*REQUIRED ACTION*. Look through the data below for the line with "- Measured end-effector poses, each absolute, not" and the line with "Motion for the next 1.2", then output those two and all lines in between, exactly as written.

*EXTRACTED INFORMATION*.
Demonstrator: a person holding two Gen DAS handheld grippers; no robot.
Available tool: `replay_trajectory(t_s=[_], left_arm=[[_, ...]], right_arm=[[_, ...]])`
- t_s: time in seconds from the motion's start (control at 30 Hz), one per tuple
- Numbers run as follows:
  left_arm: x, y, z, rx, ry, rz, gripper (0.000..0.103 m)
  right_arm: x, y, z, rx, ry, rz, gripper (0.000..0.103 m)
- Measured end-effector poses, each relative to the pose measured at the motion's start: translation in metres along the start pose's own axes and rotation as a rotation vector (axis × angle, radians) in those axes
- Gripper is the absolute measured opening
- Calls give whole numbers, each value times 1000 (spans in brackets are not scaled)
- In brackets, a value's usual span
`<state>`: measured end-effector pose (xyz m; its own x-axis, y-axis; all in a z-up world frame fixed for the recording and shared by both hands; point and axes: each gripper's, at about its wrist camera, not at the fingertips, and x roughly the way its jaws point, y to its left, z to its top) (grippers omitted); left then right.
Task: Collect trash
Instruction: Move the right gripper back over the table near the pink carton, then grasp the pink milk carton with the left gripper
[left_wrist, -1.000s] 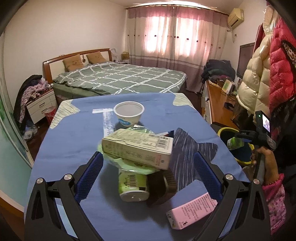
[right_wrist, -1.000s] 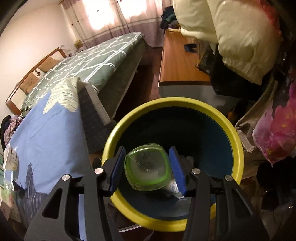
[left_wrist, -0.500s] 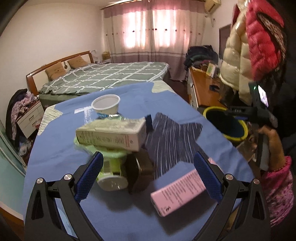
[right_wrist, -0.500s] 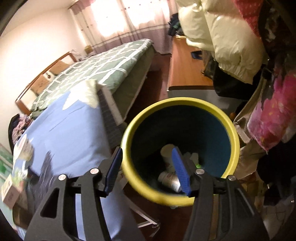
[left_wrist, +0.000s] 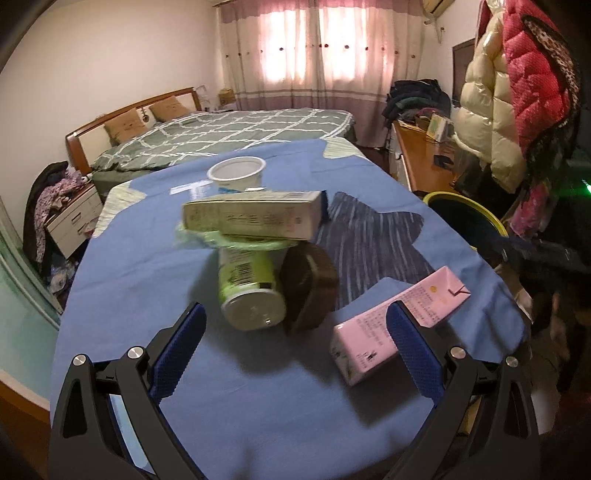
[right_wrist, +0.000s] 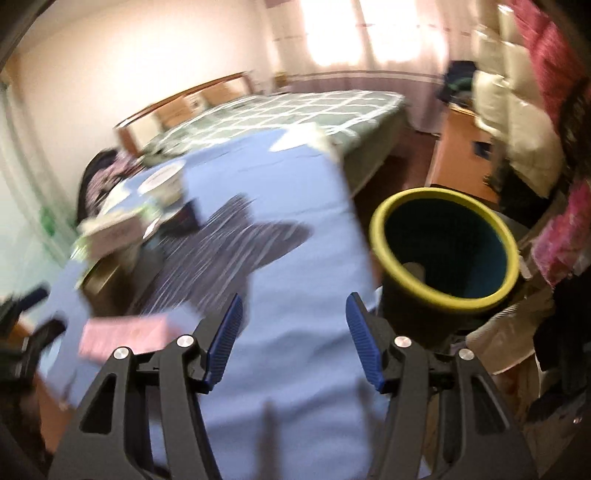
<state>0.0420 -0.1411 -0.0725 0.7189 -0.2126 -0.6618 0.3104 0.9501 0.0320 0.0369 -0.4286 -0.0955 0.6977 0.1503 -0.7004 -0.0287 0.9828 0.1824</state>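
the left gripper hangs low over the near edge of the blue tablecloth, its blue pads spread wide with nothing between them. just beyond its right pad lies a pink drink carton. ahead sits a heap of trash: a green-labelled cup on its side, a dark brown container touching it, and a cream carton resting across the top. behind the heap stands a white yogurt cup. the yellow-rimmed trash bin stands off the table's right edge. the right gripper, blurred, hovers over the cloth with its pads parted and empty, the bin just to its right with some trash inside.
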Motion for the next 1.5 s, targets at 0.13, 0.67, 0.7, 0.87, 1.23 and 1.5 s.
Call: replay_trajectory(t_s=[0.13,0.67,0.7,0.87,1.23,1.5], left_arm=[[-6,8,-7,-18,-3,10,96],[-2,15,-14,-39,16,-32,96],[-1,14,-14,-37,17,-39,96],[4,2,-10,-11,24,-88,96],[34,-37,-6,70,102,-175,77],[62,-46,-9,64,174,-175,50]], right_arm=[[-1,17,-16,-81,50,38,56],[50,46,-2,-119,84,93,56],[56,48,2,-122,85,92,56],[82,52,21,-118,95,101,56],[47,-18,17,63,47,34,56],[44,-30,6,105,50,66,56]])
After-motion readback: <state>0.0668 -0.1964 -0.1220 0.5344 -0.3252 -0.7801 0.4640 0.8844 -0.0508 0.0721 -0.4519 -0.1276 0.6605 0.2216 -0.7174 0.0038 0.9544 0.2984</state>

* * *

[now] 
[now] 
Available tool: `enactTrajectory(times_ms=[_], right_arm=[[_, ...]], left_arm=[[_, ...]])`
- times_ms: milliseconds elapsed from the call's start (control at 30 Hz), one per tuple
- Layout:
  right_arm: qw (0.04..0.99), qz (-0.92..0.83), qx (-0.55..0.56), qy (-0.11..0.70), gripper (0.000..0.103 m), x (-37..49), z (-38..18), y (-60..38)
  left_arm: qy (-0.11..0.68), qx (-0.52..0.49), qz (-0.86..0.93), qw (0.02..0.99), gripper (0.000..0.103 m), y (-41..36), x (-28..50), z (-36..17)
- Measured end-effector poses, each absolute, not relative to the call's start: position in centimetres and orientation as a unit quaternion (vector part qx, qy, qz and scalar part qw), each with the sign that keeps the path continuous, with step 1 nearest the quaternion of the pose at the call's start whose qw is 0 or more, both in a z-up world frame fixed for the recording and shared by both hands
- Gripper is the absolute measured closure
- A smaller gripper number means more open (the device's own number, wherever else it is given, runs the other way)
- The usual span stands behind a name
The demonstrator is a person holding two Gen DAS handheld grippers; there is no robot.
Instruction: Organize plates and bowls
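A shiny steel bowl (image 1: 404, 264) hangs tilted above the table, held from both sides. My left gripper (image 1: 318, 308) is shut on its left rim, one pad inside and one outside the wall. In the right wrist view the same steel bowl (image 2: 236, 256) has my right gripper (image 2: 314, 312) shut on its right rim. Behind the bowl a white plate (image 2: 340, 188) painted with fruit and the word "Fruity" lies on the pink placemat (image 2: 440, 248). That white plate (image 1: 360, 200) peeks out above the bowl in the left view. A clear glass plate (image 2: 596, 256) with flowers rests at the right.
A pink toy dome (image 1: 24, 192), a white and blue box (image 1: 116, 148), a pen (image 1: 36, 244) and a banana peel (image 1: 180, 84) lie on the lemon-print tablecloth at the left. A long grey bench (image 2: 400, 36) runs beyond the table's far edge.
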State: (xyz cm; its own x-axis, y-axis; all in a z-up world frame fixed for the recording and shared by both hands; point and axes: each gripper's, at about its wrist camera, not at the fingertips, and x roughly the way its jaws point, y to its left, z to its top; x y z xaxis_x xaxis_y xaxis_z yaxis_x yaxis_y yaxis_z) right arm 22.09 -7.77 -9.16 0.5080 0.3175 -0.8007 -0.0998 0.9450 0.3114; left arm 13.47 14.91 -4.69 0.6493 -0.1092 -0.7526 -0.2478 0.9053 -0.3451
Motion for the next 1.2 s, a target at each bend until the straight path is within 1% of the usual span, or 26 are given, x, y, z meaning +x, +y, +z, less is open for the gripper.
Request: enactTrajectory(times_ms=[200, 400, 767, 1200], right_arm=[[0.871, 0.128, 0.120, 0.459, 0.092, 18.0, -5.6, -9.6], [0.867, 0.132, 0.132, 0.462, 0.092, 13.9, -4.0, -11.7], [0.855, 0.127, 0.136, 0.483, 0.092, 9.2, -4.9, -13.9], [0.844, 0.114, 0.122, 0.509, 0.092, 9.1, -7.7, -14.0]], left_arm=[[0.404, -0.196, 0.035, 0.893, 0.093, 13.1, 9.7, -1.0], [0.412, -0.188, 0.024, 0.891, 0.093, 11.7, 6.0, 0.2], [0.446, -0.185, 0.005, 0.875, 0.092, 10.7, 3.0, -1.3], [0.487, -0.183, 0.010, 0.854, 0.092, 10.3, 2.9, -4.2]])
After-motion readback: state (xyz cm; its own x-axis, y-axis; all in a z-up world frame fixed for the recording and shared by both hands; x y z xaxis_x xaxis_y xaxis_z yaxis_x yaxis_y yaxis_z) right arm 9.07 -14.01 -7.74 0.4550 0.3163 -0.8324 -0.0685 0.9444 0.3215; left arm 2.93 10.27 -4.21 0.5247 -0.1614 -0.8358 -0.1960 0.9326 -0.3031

*ANSWER BOX*.
- Measured end-effector poses, each absolute, not relative to the call's start: position in centimetres and orientation as a unit quaternion (vector part qx, qy, qz and scalar part qw), each with the sign that keeps the path continuous, with step 1 nearest the quaternion of the pose at the call's start whose qw is 0 or more, both in a z-up world frame fixed for the recording and shared by both hands
- Gripper is the absolute measured closure
- A smaller gripper number means more open (the device's own number, wherever else it is given, runs the other way)
- The usual span stands behind a name
The demonstrator is a person holding two Gen DAS handheld grippers; there is no robot.
Instruction: Organize plates and bowls
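A shiny steel bowl (image 1: 404, 264) hangs tilted above the table, held from both sides. My left gripper (image 1: 318, 308) is shut on its left rim, one pad inside and one outside the wall. In the right wrist view the same steel bowl (image 2: 236, 256) has my right gripper (image 2: 314, 312) shut on its right rim. Behind the bowl a white plate (image 2: 340, 188) painted with fruit and the word "Fruity" lies on the pink placemat (image 2: 440, 248). That white plate (image 1: 360, 200) peeks out above the bowl in the left view. A clear glass plate (image 2: 596, 256) with flowers rests at the right.
A pink toy dome (image 1: 24, 192), a white and blue box (image 1: 116, 148), a pen (image 1: 36, 244) and a banana peel (image 1: 180, 84) lie on the lemon-print tablecloth at the left. A long grey bench (image 2: 400, 36) runs beyond the table's far edge.
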State: (xyz cm; its own x-axis, y-axis; all in a z-up world frame fixed for the recording and shared by both hands; point and axes: each gripper's, at about its wrist camera, not at the fingertips, and x roughly the way its jaws point, y to its left, z to its top; x y z xaxis_x xaxis_y xaxis_z yaxis_x yaxis_y yaxis_z) right arm 22.09 -7.77 -9.16 0.5080 0.3175 -0.8007 -0.0998 0.9450 0.3114; left arm 13.47 14.91 -4.69 0.6493 -0.1092 -0.7526 -0.2478 0.9053 -0.3451
Motion for the next 1.2 s, a target at each bend until the straight path is within 1% of the usual span, or 26 are given, x, y, z meaning +x, +y, +z, less is open for the gripper.

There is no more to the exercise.